### EXERCISE DATA
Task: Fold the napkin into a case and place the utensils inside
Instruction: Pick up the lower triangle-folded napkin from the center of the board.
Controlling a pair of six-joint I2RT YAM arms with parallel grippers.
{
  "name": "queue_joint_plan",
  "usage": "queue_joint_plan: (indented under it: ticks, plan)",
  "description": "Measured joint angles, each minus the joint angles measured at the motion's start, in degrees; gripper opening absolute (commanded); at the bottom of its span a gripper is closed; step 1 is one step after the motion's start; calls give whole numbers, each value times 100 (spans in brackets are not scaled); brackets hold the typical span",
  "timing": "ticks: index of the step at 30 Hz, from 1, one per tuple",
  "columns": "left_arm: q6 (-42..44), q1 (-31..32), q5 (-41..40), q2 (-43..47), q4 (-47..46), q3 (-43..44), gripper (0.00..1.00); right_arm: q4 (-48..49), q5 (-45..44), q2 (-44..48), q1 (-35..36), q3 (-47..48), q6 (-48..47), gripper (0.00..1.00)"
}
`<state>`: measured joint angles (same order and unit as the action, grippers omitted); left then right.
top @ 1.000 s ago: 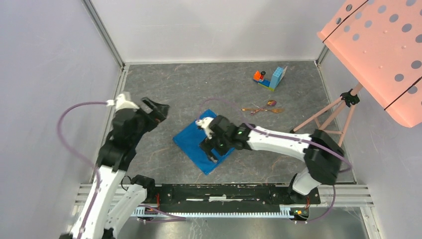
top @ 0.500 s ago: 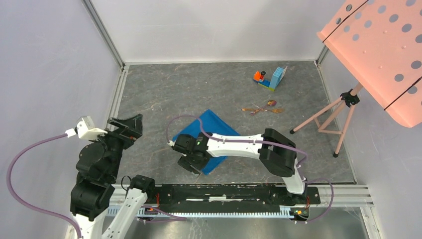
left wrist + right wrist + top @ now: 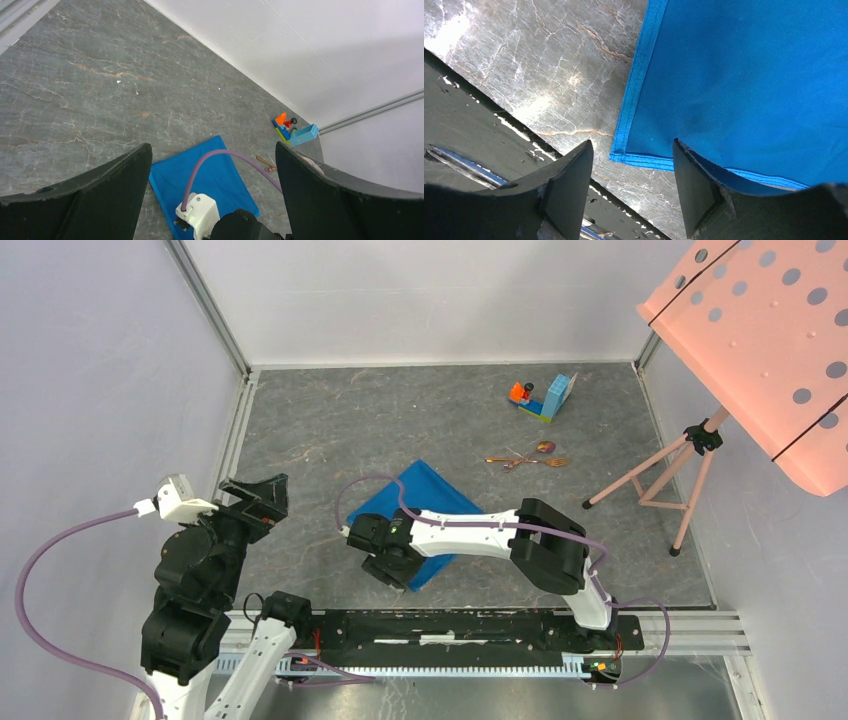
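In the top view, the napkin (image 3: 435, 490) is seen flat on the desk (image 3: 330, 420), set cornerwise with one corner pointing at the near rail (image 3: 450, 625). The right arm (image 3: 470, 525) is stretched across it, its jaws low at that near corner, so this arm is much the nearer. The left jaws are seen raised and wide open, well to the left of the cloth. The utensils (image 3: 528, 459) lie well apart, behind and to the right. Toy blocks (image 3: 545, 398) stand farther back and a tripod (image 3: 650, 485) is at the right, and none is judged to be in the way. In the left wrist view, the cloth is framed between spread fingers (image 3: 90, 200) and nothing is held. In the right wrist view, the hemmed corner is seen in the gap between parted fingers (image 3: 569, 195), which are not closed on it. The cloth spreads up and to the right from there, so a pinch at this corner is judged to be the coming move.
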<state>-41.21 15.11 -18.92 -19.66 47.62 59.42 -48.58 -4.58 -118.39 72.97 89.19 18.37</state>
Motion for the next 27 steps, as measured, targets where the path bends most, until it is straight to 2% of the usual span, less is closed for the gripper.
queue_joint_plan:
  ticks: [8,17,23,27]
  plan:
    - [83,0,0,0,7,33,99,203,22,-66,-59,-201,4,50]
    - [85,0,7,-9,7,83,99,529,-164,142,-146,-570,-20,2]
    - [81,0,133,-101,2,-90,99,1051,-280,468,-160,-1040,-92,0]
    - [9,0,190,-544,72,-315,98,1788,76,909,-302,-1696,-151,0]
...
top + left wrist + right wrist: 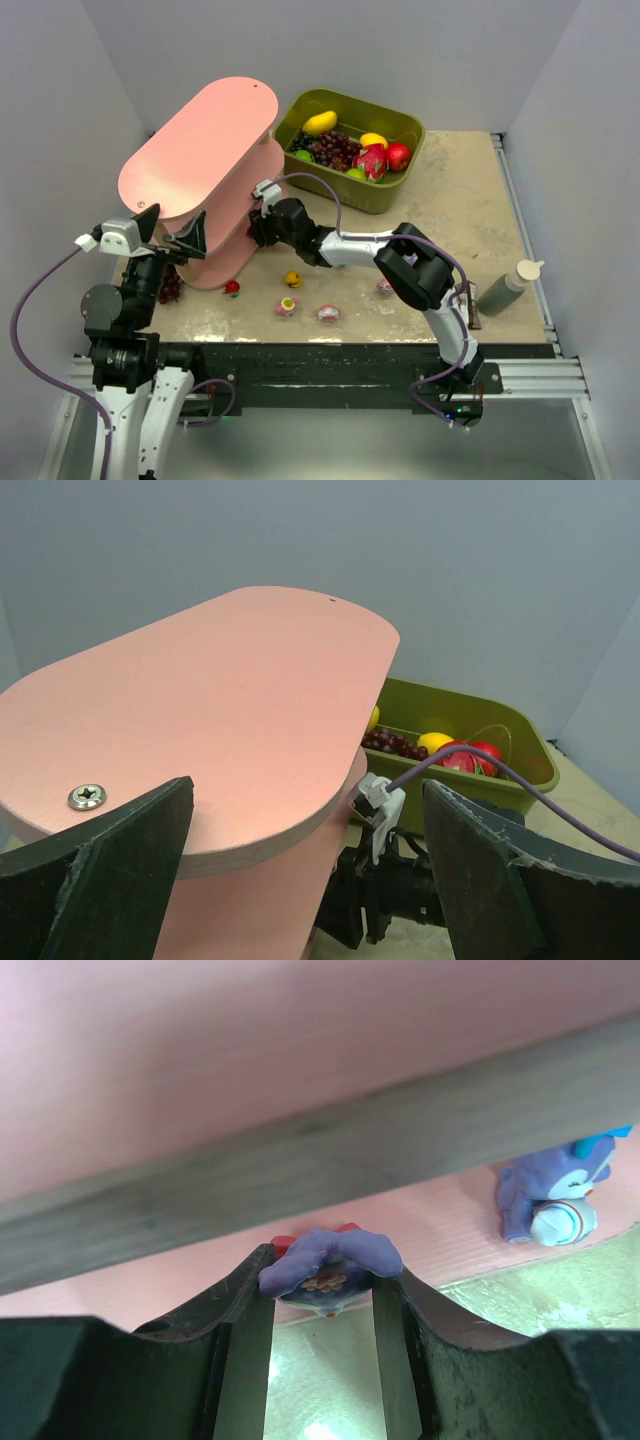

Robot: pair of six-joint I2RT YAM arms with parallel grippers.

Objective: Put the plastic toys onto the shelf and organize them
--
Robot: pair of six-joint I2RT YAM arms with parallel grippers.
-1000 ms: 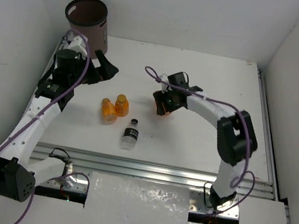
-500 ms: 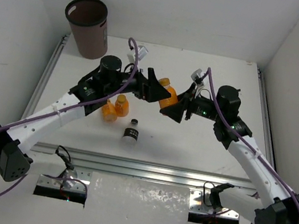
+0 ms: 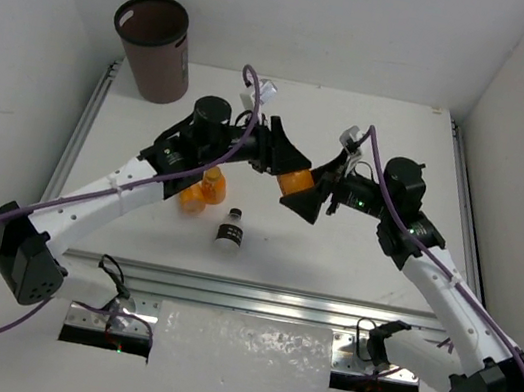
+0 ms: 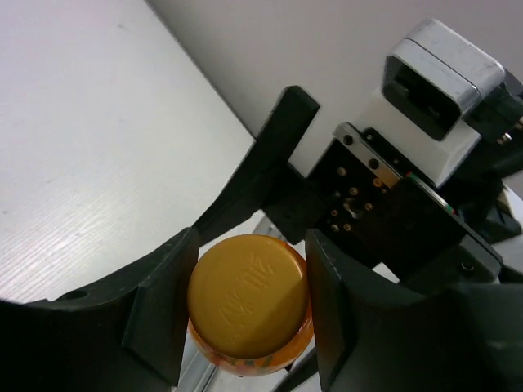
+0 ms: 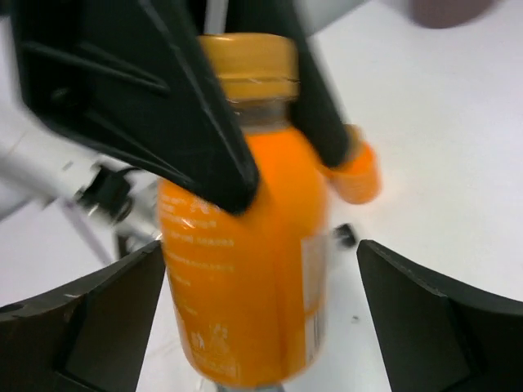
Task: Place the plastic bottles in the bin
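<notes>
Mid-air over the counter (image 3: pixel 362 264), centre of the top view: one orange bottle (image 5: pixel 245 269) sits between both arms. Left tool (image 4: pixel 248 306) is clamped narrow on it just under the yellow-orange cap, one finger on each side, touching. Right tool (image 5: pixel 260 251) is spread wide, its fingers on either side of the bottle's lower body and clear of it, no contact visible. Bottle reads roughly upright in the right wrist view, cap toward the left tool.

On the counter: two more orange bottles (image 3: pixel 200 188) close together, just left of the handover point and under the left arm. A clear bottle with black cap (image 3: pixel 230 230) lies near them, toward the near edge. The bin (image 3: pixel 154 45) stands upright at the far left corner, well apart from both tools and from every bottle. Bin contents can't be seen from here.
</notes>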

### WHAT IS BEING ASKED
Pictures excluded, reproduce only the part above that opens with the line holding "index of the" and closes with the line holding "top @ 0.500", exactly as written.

### REPLY TO THE TASK
  "timing": "ticks: index of the step at 30 Hz, from 1, one per tuple",
  "columns": "left_arm: q6 (-42..44), q1 (-31..32), q5 (-41..40), q2 (-43..47), q4 (-47..46), q3 (-43..44), gripper (0.00..1.00); right_arm: q4 (-48..49), q5 (-45..44), q2 (-44..48), q1 (-35..36), q3 (-47..48), q6 (-48..47), gripper (0.00..1.00)"
}
`<state>`: measured joint angles (same order and unit as the action, grippers omitted); left then right.
top @ 1.000 s ago: 
top @ 0.500 s ago: 

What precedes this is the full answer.